I'm working in DB2. The scenario (not the actual tables, due to client confidentiality) is:
Table: NEIGHBORHOOD, field NEIGHBORHOOD_NAME Table: HOUSEHOLD, fields NEIGHBORHOOD_NAME, HOUSEHOLD_NAME, and HOUSEHOLD_INCOME Table: HOUSEHOLD_MEMBER, fields HOUSEHOLD_NAME, PERSON_NAME
Right now we've got the data pulled by a single flatten-it-all view. So we would get something like
Shady Acres, 123 Shady Lane, 25000, Jane Shady Acres, 123 Shady Lane, 25000, Mary Shady Acres, 123 Shady Lane, 25000, Robert Shady Acres, 126 Shady Lane, 15000, George Shady Acres, 126 Shady Lane, 15000, Tom Shady Acres, 126 Shady Lane, 15000, Betsy Shady Acres, 126 Shady Lane, 15000, Timmy
If I want
Shady Acres, 123 Shady Lane, 25000, 3 (household income, count of members) Shady Acres, 125 Shady Lane, 15000, 4
it's no problem:
SELECT N.NEIGHBORHOOD_NAME, H.HOUSEHOLD_NAME, H.HOUSEHOLD_INCOME, count(1)
from NEIGHBORHOOD N join HOUSEHOLD H on N.HOUSEHOLD_NAME = H.HOUSEHOLD_NAME
join HOUSEHOLD_MEMBER M on H.HOUSEHOLD_NAME = M.HOUSEHOLD_NAME
group by N.NEIGHBORHOOD_NAME, H.HOUSEHOLD_NAME, H.HOUSEHOLD_INCOME
However, if I want
Shady Acres, 2, 40000, 7 (i.e. neighborhood, number of households, sum of income, count of members)
I can't accomplish it without a subquery, as seen in the related links.
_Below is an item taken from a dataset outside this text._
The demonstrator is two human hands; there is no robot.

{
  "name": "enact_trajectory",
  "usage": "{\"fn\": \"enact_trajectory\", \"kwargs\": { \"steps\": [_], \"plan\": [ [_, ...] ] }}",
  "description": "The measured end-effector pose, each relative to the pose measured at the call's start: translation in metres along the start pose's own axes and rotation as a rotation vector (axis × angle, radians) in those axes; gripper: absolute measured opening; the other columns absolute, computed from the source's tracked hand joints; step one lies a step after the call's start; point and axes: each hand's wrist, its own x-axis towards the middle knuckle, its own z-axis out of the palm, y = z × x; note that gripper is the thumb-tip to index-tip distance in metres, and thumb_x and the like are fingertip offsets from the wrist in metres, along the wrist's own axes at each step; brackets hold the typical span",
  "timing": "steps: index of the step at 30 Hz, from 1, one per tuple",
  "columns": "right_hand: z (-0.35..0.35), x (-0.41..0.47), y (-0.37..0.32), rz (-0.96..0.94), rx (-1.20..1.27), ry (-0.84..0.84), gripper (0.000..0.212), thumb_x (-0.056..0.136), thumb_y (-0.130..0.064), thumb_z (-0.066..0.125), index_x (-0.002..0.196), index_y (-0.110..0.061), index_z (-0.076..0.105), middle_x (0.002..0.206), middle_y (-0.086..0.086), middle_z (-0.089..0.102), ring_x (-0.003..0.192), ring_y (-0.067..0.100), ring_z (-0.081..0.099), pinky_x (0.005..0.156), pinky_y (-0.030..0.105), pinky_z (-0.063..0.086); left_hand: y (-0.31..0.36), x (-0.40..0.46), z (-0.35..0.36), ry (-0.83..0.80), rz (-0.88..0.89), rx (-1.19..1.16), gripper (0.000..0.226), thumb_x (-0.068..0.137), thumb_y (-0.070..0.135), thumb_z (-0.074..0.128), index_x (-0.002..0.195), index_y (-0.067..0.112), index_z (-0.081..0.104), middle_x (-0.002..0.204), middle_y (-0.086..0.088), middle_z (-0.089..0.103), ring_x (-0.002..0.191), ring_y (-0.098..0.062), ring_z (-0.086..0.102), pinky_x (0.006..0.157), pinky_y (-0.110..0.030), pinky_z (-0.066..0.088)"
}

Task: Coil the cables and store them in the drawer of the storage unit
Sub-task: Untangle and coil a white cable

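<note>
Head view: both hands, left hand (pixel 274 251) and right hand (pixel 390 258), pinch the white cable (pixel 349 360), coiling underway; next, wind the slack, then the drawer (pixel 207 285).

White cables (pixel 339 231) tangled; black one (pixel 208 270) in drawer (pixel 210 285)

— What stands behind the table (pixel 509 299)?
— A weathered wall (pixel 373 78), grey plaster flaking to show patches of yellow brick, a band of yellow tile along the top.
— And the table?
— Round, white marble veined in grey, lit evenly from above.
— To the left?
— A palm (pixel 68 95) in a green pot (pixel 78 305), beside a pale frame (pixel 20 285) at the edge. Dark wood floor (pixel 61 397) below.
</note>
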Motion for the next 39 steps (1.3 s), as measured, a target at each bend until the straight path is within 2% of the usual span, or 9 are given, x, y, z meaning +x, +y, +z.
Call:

The best I've gotten so far is
select NEIGHBORHOOD.NEIGHBORHOOD_NAME,
count(distinct HOUSEHOLD.HOUSEHOLD_NAME) household_Count,
sum(distinct HOUSEHOLD.HOUSEHOLD_INCOME) total_income,
count(1) household_members group by N.NEIGHBORHOOD_NAME
This won't work if you have two households with the same income, of course. I was frankly surprised that "sum(distinct)" even worked, since it just doesn't make sense to me.
I tried
sum(household_income) over (partition by household.household_name)
and it threw an error:
An expression starting with "HOUSEHOLD_INCOME" specified in a SELECT clause, HAVING clause, or ORDER BY clause is not specified in the GROUP BY clause or it is in a SELECT clause, HAVING clause, or ORDER BY clause with a column function and no GROUP BY clause is specified.. SQLCODE=-119, SQLSTATE=42803, DRIVER=4.19.56
Attempting to add either HOUSEHOLD_INCOME or HOUSEHOLD_NAME to the grouping causes the wrong results since we don't want to break it out by those fields.
It's entirely possible that there's no solution to this aside from using a subquery, but we'd have to do some significant redesign of the underlying view (including adding additional views), so I figured it couldn't hurt to ask.